When I was in the Himalayas earlier this year, between poor WiFi and sketchy 3G, it was the only practical way to watch at all. Having the file offline was an added bonus that meant others could benefit too, so big thanks to rg3 & current devs on behalf of a lot of folk who've never been near HN themselves.
Yeah, because at the core of human civilization lies a respect for copyright, a BS notion that was developed for exploiting the restrictions of (analog) physical formats for profit...
Copyright law was developed in the 1700s precisely to prevent people from exploiting the limitations of physical formats for profit.
It's the opposite of what you've stated.
Authors, composers and publishers needed protection against cheap printing presses that would just print anything that was popular and flog it in the marketplaces.
>Authors, composers and publishers needed protection against cheap printing presses that would just print anything that was popular and flog it in the marketplaces.
The limitations I mention are the difficulties and cost of the printing itself.
What authors wanted was to restrict who can print their work -- but it's not true that authors "needed protection" because printing presses started appearing.
That makes it sound like authors were paid for the work until those "cheap printer" pirates appeared. But on the contrary it was the invention of the printing presses themselves that gave authors an industry in the first place -- for millenia authors just wrote for free.
Yes; a good read is "The Surprising History of Copyright and The Promise of a Post-Copyright World" [1] which I think is from Karl Fogel, the author of the (Free, Libre, CC-BY-SA) book "Producing Open Source Software" [2]
The reason the industry of paid authoring could develop is because of copyright. Without it, all the value of the new printing industry would have accrued to the printers, and none to the authors.
At least put some effort to make the analogy more accurate:
"it's not unlike an anti-capitalist punk rocker STEALING her clothes at H&M".
That said:
First, I fail to see the contradiction from being an "anti-copyright freedom fighter" and "downloading stuff from YouTube".

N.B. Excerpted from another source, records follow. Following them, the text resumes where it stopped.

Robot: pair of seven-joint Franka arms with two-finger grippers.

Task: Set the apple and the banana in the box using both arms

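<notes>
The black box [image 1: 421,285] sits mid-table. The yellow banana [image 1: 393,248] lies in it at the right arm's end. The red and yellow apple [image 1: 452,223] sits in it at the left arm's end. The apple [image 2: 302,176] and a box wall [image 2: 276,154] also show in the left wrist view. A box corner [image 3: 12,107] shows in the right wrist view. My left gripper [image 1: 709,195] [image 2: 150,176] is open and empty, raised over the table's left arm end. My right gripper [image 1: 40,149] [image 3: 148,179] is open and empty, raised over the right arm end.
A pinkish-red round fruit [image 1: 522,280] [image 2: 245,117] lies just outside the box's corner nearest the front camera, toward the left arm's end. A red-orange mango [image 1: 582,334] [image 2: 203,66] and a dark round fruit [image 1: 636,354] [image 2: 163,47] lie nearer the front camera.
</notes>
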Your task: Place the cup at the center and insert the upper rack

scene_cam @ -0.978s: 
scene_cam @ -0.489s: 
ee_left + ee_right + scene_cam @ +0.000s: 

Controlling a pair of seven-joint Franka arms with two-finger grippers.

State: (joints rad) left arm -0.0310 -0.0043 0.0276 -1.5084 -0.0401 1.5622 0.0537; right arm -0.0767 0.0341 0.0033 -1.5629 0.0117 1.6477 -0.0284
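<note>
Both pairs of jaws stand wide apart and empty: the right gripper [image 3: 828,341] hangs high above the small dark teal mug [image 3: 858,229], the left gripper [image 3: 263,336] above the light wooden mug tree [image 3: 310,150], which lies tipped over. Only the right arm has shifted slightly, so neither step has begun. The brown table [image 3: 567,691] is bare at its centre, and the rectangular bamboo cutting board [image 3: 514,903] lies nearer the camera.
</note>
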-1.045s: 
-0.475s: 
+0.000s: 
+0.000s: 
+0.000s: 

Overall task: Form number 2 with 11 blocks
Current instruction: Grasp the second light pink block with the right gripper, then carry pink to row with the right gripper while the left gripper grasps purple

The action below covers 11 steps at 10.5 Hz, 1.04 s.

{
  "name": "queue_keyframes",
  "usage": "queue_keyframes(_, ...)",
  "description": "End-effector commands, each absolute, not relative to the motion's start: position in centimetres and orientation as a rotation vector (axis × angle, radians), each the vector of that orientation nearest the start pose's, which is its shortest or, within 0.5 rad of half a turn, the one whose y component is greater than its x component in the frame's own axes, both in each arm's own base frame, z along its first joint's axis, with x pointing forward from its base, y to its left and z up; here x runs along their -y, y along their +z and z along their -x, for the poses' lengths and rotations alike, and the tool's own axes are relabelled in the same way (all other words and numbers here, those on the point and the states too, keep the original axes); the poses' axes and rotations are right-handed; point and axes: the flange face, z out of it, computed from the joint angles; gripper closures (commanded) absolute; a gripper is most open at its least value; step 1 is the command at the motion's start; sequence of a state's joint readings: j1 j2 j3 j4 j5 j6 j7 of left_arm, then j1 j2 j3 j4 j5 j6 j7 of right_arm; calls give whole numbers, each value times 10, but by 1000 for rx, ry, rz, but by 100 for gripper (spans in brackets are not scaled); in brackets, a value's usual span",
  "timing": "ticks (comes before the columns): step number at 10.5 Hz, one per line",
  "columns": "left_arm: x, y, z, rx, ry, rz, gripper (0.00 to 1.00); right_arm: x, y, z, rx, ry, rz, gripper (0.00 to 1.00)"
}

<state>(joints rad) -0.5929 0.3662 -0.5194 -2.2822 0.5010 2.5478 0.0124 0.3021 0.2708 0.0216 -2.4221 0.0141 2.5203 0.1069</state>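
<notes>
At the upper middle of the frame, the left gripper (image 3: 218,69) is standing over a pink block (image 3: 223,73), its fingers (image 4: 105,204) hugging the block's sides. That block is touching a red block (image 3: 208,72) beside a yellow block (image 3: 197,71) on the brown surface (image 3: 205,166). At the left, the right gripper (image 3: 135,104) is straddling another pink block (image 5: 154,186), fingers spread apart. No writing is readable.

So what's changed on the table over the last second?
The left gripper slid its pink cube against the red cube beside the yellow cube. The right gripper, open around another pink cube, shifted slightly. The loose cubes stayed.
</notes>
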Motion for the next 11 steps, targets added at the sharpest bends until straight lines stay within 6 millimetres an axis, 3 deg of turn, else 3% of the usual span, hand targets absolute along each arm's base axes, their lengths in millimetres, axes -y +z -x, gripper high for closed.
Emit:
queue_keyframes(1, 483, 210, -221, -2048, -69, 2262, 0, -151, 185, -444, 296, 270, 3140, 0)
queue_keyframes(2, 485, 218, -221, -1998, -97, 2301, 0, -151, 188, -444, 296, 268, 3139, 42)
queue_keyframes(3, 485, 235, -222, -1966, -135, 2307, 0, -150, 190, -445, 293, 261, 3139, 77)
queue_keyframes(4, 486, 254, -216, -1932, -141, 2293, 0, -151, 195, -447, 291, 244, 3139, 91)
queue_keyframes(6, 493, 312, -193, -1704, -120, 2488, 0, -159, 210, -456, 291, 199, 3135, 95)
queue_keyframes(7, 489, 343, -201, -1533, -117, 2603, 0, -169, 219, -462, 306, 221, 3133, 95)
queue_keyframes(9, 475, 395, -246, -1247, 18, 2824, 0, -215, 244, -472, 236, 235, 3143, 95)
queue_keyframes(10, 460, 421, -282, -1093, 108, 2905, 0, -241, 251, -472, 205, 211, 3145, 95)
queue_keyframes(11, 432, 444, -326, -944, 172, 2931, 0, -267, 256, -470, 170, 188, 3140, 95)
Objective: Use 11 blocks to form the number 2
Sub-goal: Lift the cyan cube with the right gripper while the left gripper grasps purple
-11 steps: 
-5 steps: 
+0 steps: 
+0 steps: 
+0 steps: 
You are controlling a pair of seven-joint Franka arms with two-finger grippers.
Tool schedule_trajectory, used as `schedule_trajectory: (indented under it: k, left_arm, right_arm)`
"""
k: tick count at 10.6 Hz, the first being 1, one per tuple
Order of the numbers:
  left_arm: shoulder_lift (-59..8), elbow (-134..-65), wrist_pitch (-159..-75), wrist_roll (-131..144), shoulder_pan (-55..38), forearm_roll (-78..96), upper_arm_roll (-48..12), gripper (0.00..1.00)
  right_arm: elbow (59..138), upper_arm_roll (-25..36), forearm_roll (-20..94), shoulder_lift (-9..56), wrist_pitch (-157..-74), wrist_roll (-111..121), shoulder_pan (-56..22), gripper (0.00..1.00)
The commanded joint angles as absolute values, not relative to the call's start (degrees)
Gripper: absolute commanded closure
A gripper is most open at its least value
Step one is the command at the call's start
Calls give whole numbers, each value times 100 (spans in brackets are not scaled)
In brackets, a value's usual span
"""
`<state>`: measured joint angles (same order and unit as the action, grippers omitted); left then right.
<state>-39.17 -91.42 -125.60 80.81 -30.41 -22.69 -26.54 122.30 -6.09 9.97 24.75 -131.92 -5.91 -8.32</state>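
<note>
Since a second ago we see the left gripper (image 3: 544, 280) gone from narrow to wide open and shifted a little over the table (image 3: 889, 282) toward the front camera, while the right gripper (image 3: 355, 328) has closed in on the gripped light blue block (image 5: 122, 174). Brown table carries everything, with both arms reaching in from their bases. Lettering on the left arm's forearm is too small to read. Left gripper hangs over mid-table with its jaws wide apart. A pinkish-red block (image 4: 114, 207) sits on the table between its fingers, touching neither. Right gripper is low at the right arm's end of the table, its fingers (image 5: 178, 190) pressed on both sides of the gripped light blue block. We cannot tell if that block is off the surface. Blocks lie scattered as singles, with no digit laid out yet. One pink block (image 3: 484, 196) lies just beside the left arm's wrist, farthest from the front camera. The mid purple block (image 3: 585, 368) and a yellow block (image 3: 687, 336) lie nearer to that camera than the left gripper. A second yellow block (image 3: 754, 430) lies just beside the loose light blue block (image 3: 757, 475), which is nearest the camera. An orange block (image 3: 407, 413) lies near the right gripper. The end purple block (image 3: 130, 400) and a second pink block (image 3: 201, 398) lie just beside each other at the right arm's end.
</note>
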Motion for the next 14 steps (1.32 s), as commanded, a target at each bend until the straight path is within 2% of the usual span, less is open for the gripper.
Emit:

Someone somehow convinced you than anti-copyright people only like copyleft works? The very idea of being anti-copyright is wanting to abolish all copyright.
Second, what's witht the "anti-copyright freedom fighter" strawman? As if someone needs to be that to want to download stuff off of YouTube?
I'm not sure "leeching copyrighted content" is a fair description of what Youtube-dl does. Yes most of the content you will download with it is copyright, but it is content that you already have a right to see, and in most cases the expectation is that you would maintain your right to see it for as long as Youtube (or other sight) remains active. The main difference is that Youtube-dl allows one to view the content with a program other then the browser. I suspect that few people uploading to a video sharing site did so with the intention of requiring people to view it using that sites player, but rather did so with the intention of people viewing it, and the player restriction was incidental.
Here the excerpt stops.